• [Problem to work on]: The data below is to be retyped exactly, line by line.

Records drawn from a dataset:
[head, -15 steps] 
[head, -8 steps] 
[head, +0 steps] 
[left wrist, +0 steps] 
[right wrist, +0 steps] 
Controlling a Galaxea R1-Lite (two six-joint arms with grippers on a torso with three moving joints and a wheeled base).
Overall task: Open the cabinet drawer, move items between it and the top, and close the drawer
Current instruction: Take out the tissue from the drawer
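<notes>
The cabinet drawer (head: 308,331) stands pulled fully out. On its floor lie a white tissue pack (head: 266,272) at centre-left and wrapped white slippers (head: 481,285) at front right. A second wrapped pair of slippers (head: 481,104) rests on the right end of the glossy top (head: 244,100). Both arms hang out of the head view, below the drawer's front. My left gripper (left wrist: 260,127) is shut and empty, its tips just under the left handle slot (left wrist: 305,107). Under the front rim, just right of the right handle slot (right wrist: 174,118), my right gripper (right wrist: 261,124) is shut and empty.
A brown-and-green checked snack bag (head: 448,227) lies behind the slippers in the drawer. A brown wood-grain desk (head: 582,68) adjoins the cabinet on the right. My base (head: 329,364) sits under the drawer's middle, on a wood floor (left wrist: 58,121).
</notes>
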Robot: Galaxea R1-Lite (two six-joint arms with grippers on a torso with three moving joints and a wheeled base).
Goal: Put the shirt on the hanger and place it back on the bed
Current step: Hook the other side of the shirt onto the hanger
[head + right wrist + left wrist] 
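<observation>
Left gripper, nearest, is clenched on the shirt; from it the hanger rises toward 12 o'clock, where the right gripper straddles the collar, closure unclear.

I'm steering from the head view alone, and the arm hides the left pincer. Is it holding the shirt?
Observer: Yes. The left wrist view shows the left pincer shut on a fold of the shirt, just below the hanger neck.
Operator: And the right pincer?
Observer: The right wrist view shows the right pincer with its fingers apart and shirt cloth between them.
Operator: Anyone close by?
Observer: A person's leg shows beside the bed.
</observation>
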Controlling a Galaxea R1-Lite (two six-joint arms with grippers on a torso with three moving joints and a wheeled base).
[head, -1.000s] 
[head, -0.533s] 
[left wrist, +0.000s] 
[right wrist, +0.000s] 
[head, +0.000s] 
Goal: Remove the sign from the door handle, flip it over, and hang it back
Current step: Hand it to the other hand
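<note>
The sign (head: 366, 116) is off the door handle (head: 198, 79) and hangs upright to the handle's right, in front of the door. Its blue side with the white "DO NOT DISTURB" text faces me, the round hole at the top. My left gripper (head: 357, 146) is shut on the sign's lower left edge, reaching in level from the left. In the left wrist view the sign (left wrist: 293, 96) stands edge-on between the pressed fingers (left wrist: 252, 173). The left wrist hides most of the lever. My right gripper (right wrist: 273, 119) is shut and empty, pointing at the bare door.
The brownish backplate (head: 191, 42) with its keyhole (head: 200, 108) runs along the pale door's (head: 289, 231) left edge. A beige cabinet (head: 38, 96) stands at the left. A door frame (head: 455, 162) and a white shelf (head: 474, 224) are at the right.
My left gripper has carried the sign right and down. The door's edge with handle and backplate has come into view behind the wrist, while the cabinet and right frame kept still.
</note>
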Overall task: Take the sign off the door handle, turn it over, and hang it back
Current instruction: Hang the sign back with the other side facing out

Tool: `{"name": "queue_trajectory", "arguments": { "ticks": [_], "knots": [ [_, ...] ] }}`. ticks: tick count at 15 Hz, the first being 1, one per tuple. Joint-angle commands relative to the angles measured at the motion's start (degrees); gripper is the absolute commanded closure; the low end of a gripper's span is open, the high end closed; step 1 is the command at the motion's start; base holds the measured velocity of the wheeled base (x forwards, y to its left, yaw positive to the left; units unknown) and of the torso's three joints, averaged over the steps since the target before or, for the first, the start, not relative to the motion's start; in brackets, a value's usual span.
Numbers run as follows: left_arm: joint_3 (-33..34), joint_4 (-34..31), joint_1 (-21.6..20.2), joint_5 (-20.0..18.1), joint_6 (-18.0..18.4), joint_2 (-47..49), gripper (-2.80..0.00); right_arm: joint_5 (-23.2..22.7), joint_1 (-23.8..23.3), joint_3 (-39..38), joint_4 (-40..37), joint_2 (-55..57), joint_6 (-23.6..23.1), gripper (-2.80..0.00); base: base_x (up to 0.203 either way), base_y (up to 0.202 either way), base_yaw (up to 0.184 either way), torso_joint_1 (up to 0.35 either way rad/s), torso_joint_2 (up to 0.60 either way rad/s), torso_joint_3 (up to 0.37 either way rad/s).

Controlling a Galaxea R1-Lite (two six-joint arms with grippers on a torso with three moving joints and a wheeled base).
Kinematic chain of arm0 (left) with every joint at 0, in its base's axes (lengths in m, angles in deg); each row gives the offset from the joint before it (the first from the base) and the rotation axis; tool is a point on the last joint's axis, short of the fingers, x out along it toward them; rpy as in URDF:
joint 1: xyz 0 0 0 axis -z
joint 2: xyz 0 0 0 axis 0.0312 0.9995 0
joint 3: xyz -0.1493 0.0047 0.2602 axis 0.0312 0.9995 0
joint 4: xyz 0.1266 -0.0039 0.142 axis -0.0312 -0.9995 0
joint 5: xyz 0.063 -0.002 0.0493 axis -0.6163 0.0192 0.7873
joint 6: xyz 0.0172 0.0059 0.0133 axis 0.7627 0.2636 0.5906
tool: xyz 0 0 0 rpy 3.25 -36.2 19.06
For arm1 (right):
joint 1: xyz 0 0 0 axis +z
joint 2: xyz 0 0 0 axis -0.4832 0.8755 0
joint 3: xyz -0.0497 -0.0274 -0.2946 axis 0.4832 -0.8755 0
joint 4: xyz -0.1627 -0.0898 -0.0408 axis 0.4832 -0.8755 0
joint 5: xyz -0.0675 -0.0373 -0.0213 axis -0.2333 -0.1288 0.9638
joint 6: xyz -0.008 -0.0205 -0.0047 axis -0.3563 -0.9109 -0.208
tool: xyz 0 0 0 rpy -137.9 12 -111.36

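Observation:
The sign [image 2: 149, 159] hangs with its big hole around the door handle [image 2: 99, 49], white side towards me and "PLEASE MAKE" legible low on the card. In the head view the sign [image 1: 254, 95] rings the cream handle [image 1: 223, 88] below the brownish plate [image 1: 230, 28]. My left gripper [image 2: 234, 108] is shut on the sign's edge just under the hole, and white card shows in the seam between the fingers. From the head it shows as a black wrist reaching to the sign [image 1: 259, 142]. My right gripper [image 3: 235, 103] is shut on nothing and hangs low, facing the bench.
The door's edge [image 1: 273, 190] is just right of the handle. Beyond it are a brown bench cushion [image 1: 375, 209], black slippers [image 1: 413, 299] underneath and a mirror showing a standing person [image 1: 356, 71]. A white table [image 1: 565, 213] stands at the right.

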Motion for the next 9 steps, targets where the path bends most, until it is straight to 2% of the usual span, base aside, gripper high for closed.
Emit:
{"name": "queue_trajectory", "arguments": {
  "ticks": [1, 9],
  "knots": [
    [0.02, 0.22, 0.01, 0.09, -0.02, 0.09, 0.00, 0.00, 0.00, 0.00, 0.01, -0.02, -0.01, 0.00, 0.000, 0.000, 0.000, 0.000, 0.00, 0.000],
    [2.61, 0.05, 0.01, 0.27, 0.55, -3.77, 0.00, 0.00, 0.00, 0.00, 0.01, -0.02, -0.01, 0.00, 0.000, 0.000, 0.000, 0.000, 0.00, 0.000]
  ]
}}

• [Solved problem]:
[head, -15 steps] 
[head, -8 steps] 
[head, +0 steps] 
[left wrist, +0 steps] 
[right wrist, +0 steps] 
Controlling a Galaxea R1-Lite (two six-joint arms with grippers on a torso with three moving joints and a wheeled base).
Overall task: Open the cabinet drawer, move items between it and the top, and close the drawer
Current instruction: Take out the tissue from the drawer
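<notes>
The cabinet drawer (head: 308,331) stands pulled fully out. On its floor lie a white tissue pack (head: 266,272) at centre-left and wrapped white slippers (head: 481,285) at front right. A second wrapped pair of slippers (head: 481,104) rests on the right end of the glossy top (head: 244,100). Both arms hang out of the head view, below the drawer's front. My left gripper (left wrist: 260,127) is shut and empty, its tips just under the left handle slot (left wrist: 305,107). Under the front rim, just right of the right handle slot (right wrist: 174,118), my right gripper (right wrist: 261,124) is shut and empty.
A brown-and-green checked snack bag (head: 448,227) lies behind the slippers in the drawer. A brown wood-grain desk (head: 582,68) adjoins the cabinet on the right. My base (head: 329,364) sits under the drawer's middle, on a wood floor (left wrist: 58,121).
</notes>
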Robot: Galaxea R1-Lite (two six-joint arms with grippers on a torso with three moving joints and a wheeled base).
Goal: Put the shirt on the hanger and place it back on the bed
Current step: Hook the other side of the shirt onto the hanger
[head + right wrist + left wrist] 
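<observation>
Left gripper, nearest, is clenched on the shirt; from it the hanger rises toward 12 o'clock, where the right gripper straddles the collar, closure unclear.

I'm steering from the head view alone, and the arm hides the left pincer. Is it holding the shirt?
Observer: Yes. The left wrist view shows the left pincer shut on a fold of the shirt, just below the hanger neck.
Operator: And the right pincer?
Observer: The right wrist view shows the right pincer with its fingers apart and shirt cloth between them.
Operator: Anyone close by?
Observer: A person's leg shows beside the bed.
</observation>
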Controlling a Galaxea R1-Lite (two six-joint arms with grippers on a torso with three moving joints and a wheeled base).
[head, -1.000s] 
[head, -0.533s] 
[left wrist, +0.000s] 
[right wrist, +0.000s] 
[head, +0.000s] 
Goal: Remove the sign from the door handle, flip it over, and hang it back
Current step: Hand it to the other hand
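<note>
The sign (head: 366, 116) is off the door handle (head: 198, 79) and hangs upright to the handle's right, in front of the door. Its blue side with the white "DO NOT DISTURB" text faces me, the round hole at the top. My left gripper (head: 357, 146) is shut on the sign's lower left edge, reaching in level from the left. In the left wrist view the sign (left wrist: 293, 96) stands edge-on between the pressed fingers (left wrist: 252, 173). The left wrist hides most of the lever. My right gripper (right wrist: 273, 119) is shut and empty, pointing at the bare door.
The brownish backplate (head: 191, 42) with its keyhole (head: 200, 108) runs along the pale door's (head: 289, 231) left edge. A beige cabinet (head: 38, 96) stands at the left. A door frame (head: 455, 162) and a white shelf (head: 474, 224) are at the right.
My left gripper has carried the sign right and down. The door's edge with handle and backplate has come into view behind the wrist, while the cabinet and right frame kept still.
</note>
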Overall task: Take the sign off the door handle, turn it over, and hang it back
Current instruction: Hang the sign back with the other side facing out

Tool: `{"name": "queue_trajectory", "arguments": { "ticks": [_], "knots": [ [_, ...] ] }}`. ticks: tick count at 15 Hz, the first being 1, one per tuple. Joint-angle commands relative to the angles measured at the motion's start (degrees); gripper is the absolute commanded closure; the low end of a gripper's span is open, the high end closed; step 1 is the command at the motion's start; base holds the measured velocity of the wheeled base (x forwards, y to its left, yaw positive to the left; units unknown) and of the torso's three joints, averaged over the steps since the target before or, for the first, the start, not relative to the motion's start; in brackets, a value's usual span.
Numbers run as follows: left_arm: joint_3 (-33..34), joint_4 (-34..31), joint_1 (-21.6..20.2), joint_5 (-20.0..18.1), joint_6 (-18.0..18.4), joint_2 (-47..49), gripper (-2.80..0.00); right_arm: joint_5 (-23.2..22.7), joint_1 (-23.8..23.3), joint_3 (-39..38), joint_4 (-40..37), joint_2 (-55..57), joint_6 (-23.6..23.1), gripper (-2.80..0.00); base: base_x (up to 0.203 either way), base_y (up to 0.202 either way), base_yaw (up to 0.184 either way), torso_joint_1 (up to 0.35 either way rad/s), torso_joint_2 (up to 0.60 either way rad/s), torso_joint_3 (up to 0.37 either way rad/s).

Controlling a Galaxea R1-Lite (two six-joint arms with grippers on a torso with three moving joints and a wheeled base).
Kinematic chain of arm0 (left) with every joint at 0, in its base's axes (lengths in m, angles in deg); each row gives the offset from the joint before it (the first from the base) and the rotation axis; tool is a point on the last joint's axis, short of the fingers, x out along it toward them; rpy as in URDF:
joint 1: xyz 0 0 0 axis -z
joint 2: xyz 0 0 0 axis 0.0312 0.9995 0
joint 3: xyz -0.1493 0.0047 0.2602 axis 0.0312 0.9995 0
joint 4: xyz 0.1266 -0.0039 0.142 axis -0.0312 -0.9995 0
joint 5: xyz 0.063 -0.002 0.0493 axis -0.6163 0.0192 0.7873
joint 6: xyz 0.0172 0.0059 0.0133 axis 0.7627 0.2636 0.5906
tool: xyz 0 0 0 rpy 3.25 -36.2 19.06
For arm1 (right):
joint 1: xyz 0 0 0 axis +z
joint 2: xyz 0 0 0 axis -0.4832 0.8755 0
joint 3: xyz -0.0497 -0.0274 -0.2946 axis 0.4832 -0.8755 0
joint 4: xyz -0.1627 -0.0898 -0.0408 axis 0.4832 -0.8755 0
joint 5: xyz -0.0675 -0.0373 -0.0213 axis -0.2333 -0.1288 0.9638
joint 6: xyz -0.008 -0.0205 -0.0047 axis -0.3563 -0.9109 -0.208
tool: xyz 0 0 0 rpy -137.9 12 -111.36

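Observation:
The sign [image 2: 149, 159] hangs with its big hole around the door handle [image 2: 99, 49], white side towards me and "PLEASE MAKE" legible low on the card. In the head view the sign [image 1: 254, 95] rings the cream handle [image 1: 223, 88] below the brownish plate [image 1: 230, 28]. My left gripper [image 2: 234, 108] is shut on the sign's edge just under the hole, and white card shows in the seam between the fingers. From the head it shows as a black wrist reaching to the sign [image 1: 259, 142]. My right gripper [image 3: 235, 103] is shut on nothing and hangs low, facing the bench.
The door's edge [image 1: 273, 190] is just right of the handle. Beyond it are a brown bench cushion [image 1: 375, 209], black slippers [image 1: 413, 299] underneath and a mirror showing a standing person [image 1: 356, 71]. A white table [image 1: 565, 213] stands at the right.
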
Motion for the next 9 steps, targets where the path bends most, until it is straight to 2% of the usual span, base aside, gripper high for closed.
Emit:
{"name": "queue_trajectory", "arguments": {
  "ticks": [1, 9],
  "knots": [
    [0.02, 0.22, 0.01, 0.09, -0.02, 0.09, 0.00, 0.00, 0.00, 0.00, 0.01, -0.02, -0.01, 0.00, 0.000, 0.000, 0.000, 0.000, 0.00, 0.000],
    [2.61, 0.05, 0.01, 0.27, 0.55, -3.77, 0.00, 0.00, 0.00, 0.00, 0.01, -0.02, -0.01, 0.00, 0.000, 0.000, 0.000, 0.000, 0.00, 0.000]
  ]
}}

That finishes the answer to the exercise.